Current iterations of AI are less truly "intelligent" than just really, really fast at what they do.  That is changing, though, as AI becomes less about what we program them to do than about an AI using "deep learning" to get smarter.  Deep learning essentially uses trial and error -- at almost incomprehensible speeds -- to figure out how to accomplish tasks.  It's how AI have gone from lousy at image recognition to comparable to -- or better than -- humans.

One of the dirty little secrets of health care is that much of our care is based on trial and error -- and that trial and error is often limited to our physician's personal training and experience.  If we're lucky, we have a physician who has seen lots of similar patients and is very well versed in the research literature, but he/she is still working with much less information than an AI could have access to -- even about one of the physician's own patients.
 
Our problem is going to be when we simply don't know what an AI did or why it reached the conclusion it did.  No human could have searched through the 20 million records Watson did to identify the leukemia, but at least it was a fairly objective result.  Someday soon AI will pull together seemingly unrelated facts to produce diagnoses or proposed treatments that we simply won't be able to follow, much less replicate.

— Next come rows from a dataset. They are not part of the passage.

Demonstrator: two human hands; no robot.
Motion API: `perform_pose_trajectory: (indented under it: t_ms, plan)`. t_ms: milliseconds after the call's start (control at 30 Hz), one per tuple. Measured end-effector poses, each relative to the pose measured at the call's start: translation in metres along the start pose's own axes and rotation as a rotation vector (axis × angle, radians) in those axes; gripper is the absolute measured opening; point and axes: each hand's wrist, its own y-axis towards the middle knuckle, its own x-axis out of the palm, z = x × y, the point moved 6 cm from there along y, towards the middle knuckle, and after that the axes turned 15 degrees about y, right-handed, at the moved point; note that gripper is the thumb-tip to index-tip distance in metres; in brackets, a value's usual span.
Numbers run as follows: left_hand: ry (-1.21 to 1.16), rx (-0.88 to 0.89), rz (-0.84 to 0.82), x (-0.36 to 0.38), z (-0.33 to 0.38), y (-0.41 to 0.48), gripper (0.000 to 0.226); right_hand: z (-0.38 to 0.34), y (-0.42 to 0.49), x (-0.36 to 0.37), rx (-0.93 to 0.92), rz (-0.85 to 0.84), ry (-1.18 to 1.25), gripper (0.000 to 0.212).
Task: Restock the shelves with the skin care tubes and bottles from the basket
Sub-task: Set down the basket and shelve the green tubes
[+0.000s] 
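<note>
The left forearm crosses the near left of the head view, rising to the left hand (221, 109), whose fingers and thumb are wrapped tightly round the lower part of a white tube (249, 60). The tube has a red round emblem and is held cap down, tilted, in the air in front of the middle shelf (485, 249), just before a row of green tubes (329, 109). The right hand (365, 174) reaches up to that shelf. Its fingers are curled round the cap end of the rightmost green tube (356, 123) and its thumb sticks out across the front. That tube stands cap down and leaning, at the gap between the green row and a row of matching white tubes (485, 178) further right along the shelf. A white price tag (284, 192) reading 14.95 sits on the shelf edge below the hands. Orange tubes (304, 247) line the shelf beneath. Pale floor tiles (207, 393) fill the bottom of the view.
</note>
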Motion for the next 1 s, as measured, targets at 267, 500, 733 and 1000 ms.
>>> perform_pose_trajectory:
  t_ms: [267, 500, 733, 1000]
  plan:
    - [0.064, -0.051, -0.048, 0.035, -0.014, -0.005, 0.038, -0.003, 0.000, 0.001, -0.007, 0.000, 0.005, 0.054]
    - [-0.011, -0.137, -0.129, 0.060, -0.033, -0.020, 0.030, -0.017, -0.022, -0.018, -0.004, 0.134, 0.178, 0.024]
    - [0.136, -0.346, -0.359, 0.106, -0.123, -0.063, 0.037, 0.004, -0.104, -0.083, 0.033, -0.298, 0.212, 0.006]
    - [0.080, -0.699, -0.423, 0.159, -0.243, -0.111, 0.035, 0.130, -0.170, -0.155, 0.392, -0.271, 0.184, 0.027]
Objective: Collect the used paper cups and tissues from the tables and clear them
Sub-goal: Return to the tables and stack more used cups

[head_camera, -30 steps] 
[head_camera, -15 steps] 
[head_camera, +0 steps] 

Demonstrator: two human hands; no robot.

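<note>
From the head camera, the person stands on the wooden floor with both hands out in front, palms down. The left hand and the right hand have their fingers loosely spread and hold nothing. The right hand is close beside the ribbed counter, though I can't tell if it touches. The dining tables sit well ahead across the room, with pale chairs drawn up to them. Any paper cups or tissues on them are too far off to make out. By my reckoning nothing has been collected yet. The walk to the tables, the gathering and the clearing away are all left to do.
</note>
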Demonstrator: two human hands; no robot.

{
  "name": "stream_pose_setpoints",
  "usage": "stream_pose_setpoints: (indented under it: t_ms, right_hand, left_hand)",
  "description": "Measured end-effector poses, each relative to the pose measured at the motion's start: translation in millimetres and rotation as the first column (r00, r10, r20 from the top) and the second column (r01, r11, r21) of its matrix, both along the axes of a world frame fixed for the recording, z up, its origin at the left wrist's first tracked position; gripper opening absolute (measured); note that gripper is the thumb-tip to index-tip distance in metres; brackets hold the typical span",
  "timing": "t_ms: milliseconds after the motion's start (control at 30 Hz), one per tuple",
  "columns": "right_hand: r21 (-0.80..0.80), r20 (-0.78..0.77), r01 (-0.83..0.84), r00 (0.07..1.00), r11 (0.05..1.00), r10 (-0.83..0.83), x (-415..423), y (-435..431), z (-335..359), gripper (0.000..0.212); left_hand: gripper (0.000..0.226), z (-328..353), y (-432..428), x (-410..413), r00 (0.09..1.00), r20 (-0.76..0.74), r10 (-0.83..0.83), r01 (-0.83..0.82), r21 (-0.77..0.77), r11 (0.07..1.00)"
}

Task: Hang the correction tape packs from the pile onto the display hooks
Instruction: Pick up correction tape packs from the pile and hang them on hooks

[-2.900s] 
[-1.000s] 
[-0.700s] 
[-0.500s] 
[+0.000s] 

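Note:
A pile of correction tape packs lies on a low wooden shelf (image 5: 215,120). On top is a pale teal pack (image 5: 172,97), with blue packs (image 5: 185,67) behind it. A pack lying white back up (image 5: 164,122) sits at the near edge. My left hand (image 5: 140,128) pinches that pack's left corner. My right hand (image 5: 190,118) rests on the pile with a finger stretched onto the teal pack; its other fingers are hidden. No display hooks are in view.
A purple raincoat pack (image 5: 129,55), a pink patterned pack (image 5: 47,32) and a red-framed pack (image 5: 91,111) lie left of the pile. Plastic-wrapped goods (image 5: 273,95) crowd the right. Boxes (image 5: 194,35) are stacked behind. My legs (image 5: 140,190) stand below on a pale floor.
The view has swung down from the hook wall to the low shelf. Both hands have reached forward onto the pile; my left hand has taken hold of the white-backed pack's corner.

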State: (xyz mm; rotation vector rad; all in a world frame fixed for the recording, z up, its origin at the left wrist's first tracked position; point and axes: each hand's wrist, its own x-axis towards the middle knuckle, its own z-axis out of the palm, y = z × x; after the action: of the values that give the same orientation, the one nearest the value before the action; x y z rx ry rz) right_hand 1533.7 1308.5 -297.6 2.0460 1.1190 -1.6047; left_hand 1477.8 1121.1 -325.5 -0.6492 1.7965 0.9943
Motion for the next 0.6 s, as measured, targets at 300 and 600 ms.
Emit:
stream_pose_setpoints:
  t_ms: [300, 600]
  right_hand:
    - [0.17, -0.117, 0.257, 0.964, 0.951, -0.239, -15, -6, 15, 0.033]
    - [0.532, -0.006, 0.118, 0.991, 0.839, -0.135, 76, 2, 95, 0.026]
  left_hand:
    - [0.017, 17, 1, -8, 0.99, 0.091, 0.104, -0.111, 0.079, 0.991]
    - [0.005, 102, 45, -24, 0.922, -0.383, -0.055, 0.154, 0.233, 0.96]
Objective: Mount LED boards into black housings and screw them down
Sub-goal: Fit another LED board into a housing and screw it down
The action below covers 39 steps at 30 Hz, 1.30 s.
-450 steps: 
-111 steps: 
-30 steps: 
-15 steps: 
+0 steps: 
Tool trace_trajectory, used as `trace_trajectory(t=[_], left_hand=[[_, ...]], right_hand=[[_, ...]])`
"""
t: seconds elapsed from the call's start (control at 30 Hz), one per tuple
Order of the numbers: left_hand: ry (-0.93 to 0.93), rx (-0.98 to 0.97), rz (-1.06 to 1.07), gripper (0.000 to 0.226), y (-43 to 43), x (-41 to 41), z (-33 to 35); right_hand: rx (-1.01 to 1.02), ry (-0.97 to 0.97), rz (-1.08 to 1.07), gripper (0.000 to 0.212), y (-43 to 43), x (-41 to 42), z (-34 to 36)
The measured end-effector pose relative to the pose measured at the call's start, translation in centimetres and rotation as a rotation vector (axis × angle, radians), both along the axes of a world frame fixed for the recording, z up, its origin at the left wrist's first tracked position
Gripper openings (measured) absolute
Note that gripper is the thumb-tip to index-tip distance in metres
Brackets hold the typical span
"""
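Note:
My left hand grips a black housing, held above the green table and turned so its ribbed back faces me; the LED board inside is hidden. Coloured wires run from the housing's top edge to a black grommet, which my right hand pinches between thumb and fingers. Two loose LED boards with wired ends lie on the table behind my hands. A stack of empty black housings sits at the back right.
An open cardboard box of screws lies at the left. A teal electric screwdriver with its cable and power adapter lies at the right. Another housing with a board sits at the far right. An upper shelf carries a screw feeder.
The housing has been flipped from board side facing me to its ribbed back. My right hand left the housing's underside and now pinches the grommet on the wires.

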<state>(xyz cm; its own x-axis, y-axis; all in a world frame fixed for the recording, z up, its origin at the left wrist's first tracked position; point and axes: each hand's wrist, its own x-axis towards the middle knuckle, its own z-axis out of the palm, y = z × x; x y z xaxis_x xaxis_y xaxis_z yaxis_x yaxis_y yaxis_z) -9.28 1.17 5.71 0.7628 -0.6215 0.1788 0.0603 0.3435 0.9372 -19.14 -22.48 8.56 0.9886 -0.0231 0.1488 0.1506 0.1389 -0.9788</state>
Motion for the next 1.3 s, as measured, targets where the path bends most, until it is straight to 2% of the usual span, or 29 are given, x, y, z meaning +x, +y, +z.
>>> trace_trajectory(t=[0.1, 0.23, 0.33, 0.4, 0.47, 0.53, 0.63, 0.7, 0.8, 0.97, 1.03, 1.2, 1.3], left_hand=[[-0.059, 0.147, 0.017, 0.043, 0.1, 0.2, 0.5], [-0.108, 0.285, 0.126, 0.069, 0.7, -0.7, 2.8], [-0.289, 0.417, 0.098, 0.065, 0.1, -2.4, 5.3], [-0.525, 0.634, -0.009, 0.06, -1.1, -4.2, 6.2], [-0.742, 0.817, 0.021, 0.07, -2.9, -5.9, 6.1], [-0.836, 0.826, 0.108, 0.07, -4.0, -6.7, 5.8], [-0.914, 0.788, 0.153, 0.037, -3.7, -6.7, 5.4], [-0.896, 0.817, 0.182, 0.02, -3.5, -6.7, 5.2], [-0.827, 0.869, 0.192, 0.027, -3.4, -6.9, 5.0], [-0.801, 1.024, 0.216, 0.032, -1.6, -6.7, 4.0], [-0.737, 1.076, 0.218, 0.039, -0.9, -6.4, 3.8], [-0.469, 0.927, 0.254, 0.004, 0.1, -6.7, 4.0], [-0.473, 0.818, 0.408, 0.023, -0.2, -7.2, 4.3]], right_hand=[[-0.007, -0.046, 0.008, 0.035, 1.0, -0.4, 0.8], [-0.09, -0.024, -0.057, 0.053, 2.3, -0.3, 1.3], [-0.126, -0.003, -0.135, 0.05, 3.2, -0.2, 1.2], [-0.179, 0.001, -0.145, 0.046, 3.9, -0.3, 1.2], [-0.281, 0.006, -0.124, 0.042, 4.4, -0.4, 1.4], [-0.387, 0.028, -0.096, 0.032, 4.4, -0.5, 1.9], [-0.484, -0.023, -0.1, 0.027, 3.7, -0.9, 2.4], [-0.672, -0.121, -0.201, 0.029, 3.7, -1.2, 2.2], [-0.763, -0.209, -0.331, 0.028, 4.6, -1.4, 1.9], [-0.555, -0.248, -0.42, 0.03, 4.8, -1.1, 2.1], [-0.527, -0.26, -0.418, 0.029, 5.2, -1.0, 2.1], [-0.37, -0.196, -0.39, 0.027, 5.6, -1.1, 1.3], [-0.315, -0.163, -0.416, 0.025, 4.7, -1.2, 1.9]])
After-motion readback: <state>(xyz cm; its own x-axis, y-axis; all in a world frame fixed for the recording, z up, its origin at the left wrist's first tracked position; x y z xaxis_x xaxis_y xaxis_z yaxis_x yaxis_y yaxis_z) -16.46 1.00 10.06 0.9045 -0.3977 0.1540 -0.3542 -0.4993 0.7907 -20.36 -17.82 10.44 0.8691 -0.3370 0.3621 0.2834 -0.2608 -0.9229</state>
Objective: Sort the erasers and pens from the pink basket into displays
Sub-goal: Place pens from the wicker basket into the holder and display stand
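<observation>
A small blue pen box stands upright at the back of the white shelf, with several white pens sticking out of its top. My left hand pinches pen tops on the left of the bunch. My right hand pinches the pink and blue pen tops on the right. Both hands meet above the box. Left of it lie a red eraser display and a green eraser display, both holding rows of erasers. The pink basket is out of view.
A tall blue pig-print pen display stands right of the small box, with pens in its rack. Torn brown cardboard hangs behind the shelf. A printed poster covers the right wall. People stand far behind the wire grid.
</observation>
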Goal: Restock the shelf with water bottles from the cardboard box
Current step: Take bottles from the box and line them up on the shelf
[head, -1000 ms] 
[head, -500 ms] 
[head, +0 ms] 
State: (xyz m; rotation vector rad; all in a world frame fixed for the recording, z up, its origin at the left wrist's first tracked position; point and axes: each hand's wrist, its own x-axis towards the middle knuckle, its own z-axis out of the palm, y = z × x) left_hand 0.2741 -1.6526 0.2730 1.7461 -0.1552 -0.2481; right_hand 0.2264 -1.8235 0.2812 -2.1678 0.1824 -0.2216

We've had trouble getting state licensing boards to accept telemedicine, sometimes even when used by physicians they've licensed, much less when used by physicians from other states.  One can only imagine how they, or the FDA, are going to react to AIs who come up with diagnoses and treatments for reasons they can't explain to us.

Then, again, many physicians might sometimes have the same problem.  How much of a higher standard should we hold AI to?  How much better do they have to be?

In the short term, AI are likely to be a tool to help expand physicians' capabilities; as IBM's Kyu Rhee says, "as ubiquitous as the humble stethoscope."  In the mid-term, they may be partners with physicians, adding value on an equal basis.  And in the not-too-distant future, they may be alternatives to, or even replacements for, physicians.  With AI's capabilities growing exponentially and computing cost growing cheaper, human physicians may be a costly luxury many can't -- or won't want to -- afford.

One suspects that AIs will be ready for us before we're ready for them.